One of the best things I ever learned about Kits Kat (and I didn't watch the video all the way through, so perhaps this is addressed) is what holds the wafers together. If memory serves, I came across this on the No Such Thing As A Fish podcast. There are certain Kit Kat bars that do not pass muster -- misshapen, broken, uneven chocolate coverage, whatever. These are pulverized and used between the wafers of subsequent Kits Kat.

They are fractal chocolate bars.
posted by ricochet biscuit at 12:15 PM on May 3, 2018 [2 favorites]


Kit Kats are the one product that make me break my personal Nestlé boycott.

Not me, I stopped buying them when Nestlé changed the recipe around 1998, the ingredients used to include extra strong (and expensive) French flour, that was cut along with a bunch of other changes.
Hopefully one day someone will figure out the original recipe and start selling them again under a different name.
posted by Lanark at 12:16 PM on May 3, 2018 [1 favorite]


And watching pastry chefs work is fun. They do a lot of ridiculous things like this.

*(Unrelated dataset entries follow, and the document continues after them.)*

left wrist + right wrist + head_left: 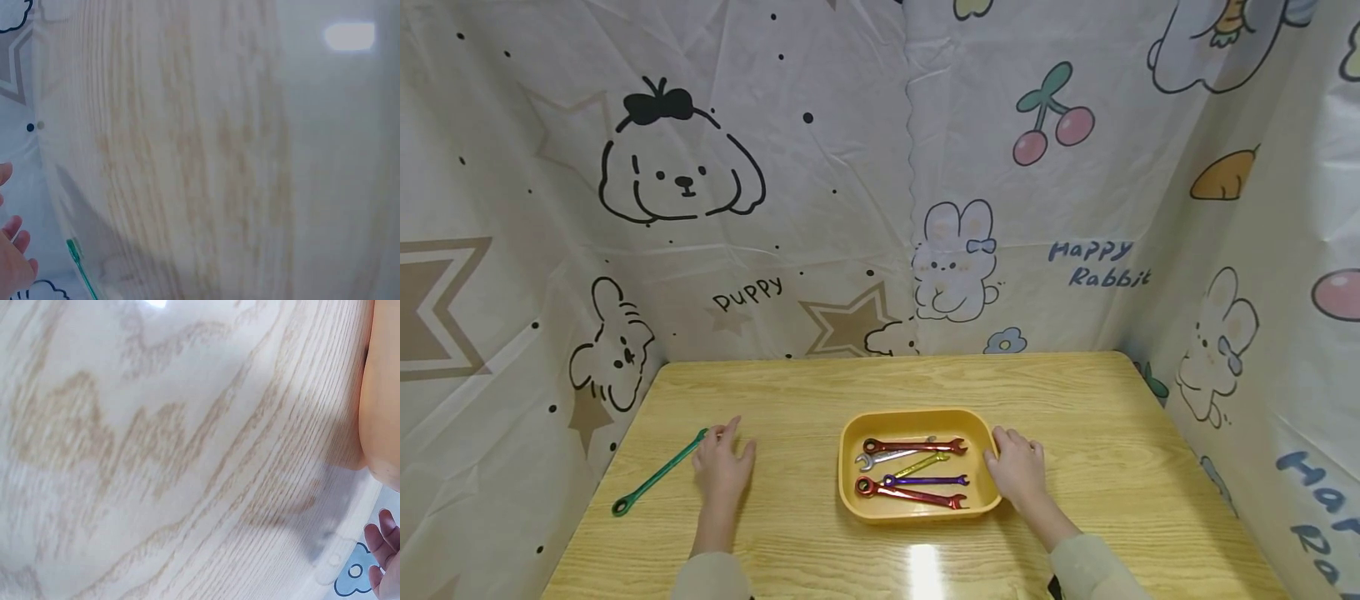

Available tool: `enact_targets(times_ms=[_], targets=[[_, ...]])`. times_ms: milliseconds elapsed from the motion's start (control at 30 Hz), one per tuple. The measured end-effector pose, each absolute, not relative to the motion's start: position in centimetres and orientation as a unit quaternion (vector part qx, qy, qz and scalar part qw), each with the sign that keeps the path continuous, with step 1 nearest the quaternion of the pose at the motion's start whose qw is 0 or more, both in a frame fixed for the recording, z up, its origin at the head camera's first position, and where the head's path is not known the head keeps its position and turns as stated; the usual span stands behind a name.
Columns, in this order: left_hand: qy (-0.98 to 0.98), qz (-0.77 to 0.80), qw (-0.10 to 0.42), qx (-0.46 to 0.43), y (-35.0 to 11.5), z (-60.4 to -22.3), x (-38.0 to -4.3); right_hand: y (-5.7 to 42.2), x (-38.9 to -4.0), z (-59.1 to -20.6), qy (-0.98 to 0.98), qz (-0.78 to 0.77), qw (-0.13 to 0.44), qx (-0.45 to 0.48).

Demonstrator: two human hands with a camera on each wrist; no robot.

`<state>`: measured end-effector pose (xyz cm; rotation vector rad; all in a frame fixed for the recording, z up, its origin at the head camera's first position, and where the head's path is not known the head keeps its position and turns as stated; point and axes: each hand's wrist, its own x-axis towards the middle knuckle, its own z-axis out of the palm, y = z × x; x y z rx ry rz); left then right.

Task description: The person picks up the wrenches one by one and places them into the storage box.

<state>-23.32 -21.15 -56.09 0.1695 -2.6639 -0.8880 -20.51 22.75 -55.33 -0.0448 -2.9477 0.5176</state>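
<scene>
A green ratcheting wrench lies slantwise on the table at the left. My left hand is over its far end, fingers loosely bent; in the left wrist view the fingers stand beside the green wrench without curling round it. At the right end of a yellow plastic tray is my right hand, fingertips right at the rim. The right wrist view shows relaxed fingers near the tray's wall.
Inside the tray lie several wrenches: an upper red wrench, a silver wrench, a yellow wrench, a purple wrench and a lower red wrench. Printed cloth walls in the wooden table at back and sides.
</scene>
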Motion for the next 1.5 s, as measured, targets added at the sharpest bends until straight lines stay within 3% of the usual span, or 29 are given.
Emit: enact_targets(times_ms=[900, 1500], targets=[[-0.939, -0.303, 0.097, 0.132, -26.0, -58.4, -21.9, 22.6, -20.6, -55.1, -0.982, 0.169, 0.08, -0.008], [-0.942, -0.29, 0.09, 0.142, -27.8, -58.9, -22.0, 22.8, -20.6, -55.4, -0.981, 0.175, 0.078, -0.01]])
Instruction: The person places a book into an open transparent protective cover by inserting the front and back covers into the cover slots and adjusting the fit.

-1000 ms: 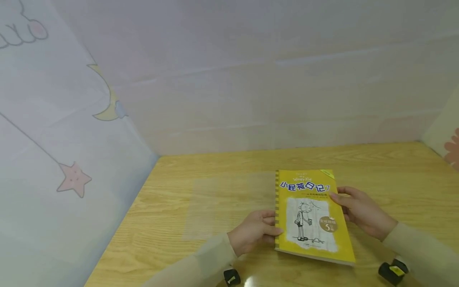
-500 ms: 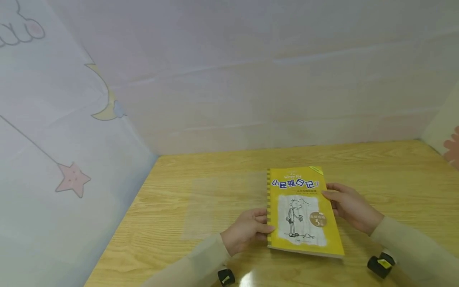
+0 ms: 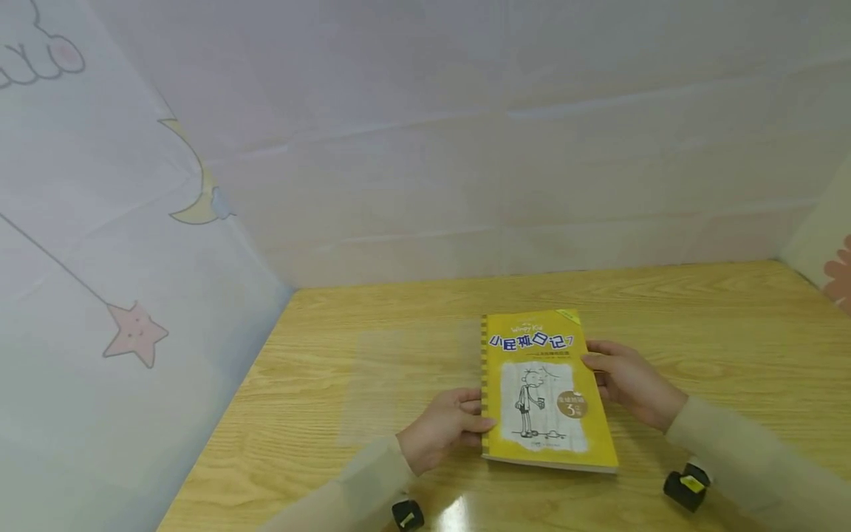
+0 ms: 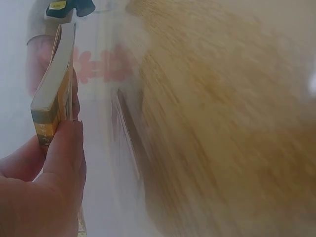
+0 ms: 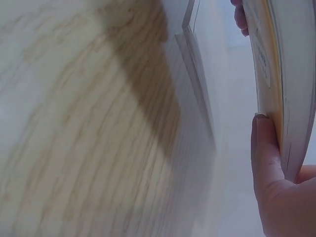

yeah, I was just starting a line of thought about these gourmet-reconstruction projects: it's been done with Twinkies, Reese's, etc. Some of the fun comes from "look at this mass-produced product, what if we made it artisanally," and it's always ridiculously labor-intensive and it all seems like kind of a stunt. But then this just all hearkens back to the pre-industrialization work of confectionery, which was ridiculously labor-intensive- that was kind of the point - and it was able to achieve these really particular, sometimes ethereal effects of ingredient transformation that we can pretty much take for granted now, and have for a few cents what 400 years ago you'd have to be royalty to taste.
posted by Miko at 12:19 PM on May 3, 2018 [7 favorites]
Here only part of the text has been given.